Now w/ the AMNPS i can do all night smokes and not have to stay awake or wake up every hour.

 The pitmaster blend is great on every thing i have tried it on.

 Will be smoking pastrami w/ the AMNPS and the pit master pellets tomorrow.

 KEEP UP THE GREAT WORK TODD!!!


----------



## s2k9k (Jul 28, 2012)

eman said:


> I was a skeptic when the AMNS first came out. One of the members won one at the N.Florida gathering and gave it to me.
> 
> Used it in My MES 40 and it worked great. Now i have the AMNPS and use it for both hot and cold smokes,
> 
> ...


Updates expected!

I love the Pitmaster's Choice and I love Pastrami but haven't tried the two together yet so I am interested in this!


----------



## jtnf (Jul 30, 2012)

S2K9K said:


> Updates expected!


+1


----------



## vt dukhntr (Jul 30, 2012)

Only good things to say so far about my new AMZNPS.  Was in a littel hurry with lighting and found that wasn't good, but once I FOLLOWED the directions and was more patiet, I had breat smoke that lasted a long time.  Additionally, I spoke with Todd on the phone...GREAT customer service. 

Thanks Todd

~Dave


----------



## BGKYSmoker (Jul 30, 2012)

I have been using Todds AMZNS/PS for a couple years now with great results. Used in my smokehouse, Bradley, Master Forge Gasser and soon my WMSJ/JR Mod.

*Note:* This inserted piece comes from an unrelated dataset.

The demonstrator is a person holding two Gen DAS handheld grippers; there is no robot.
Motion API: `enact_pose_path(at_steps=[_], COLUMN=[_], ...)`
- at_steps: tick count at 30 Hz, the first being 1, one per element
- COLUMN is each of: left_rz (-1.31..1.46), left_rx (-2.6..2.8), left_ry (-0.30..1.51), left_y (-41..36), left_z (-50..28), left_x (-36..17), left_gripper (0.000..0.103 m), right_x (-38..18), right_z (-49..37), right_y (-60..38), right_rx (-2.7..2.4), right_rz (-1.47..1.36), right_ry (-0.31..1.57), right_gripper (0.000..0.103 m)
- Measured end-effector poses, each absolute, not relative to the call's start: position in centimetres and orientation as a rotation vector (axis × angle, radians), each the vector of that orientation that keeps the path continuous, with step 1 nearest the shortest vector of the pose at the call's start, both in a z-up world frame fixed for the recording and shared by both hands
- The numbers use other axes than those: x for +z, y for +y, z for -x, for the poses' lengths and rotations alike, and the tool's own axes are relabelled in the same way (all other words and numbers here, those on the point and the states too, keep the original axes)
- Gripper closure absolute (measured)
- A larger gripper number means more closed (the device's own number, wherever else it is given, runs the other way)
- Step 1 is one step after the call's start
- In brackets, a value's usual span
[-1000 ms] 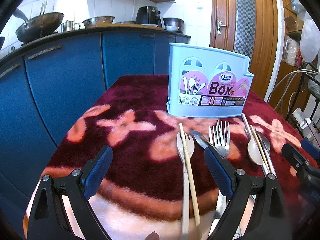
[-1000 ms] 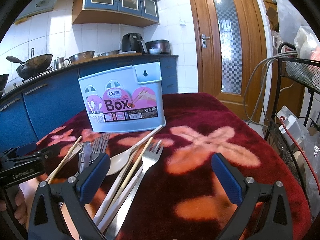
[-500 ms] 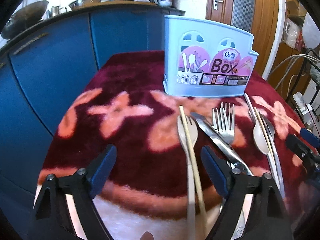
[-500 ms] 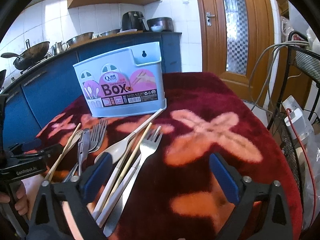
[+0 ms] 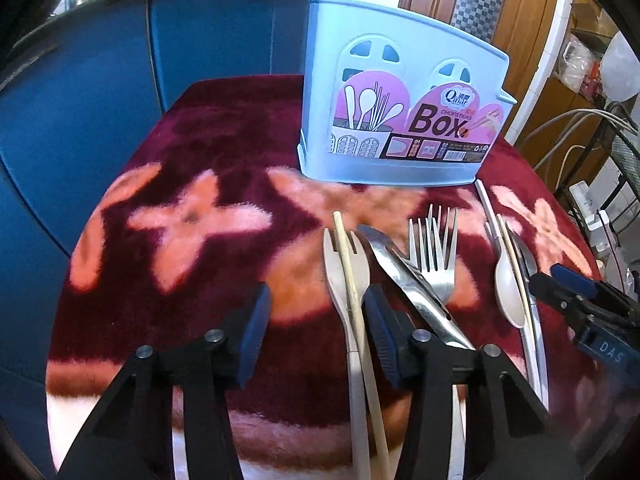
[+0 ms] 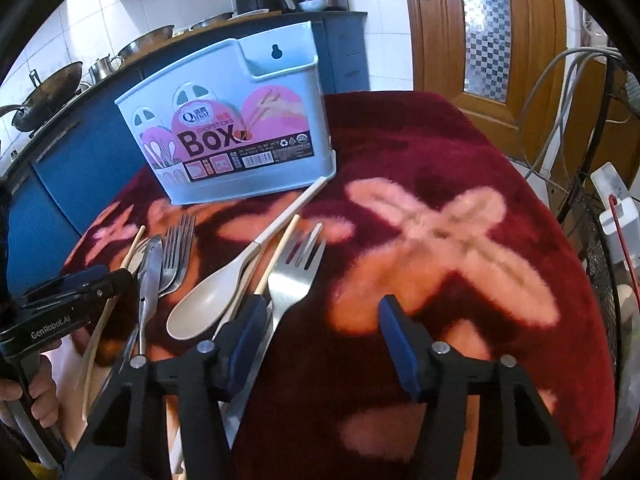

Here is the AMZNPS cold smoking some cheese and pickles in my Bradley. I used some ice to keep the pickles moist.

Todd has a great cold smoker product and i'm 100% satisfied.....Thanks Todd













amznch46.JPG



__ BGKYSmoker
__ Jul 30, 2012


















smokpikl4.JPG



__ BGKYSmoker
__ Jul 30, 2012


----------



## coffee_junkie (Jul 30, 2012)

I have to say that I have used this product many times, I have never been able to keep the pellets going no matter how hard I try. I have tried everything. I do however like it with the dust, works great every time.


----------



## eman (Jul 30, 2012)

15 lbs of pastrami smoked w/ the pit master blend . Smoked to 165 -170 then steamed to 190. will slice and pkg tomorrow.

 Great flavor and not bad for my first time from a brisket


----------



## daveomak (Jul 30, 2012)

coffee_junkie said:


> I have to say that I have used this product many times, I have never been able to keep the pellets going no matter how hard I try. I have tried everything. I do however like it with the dust, works great every time.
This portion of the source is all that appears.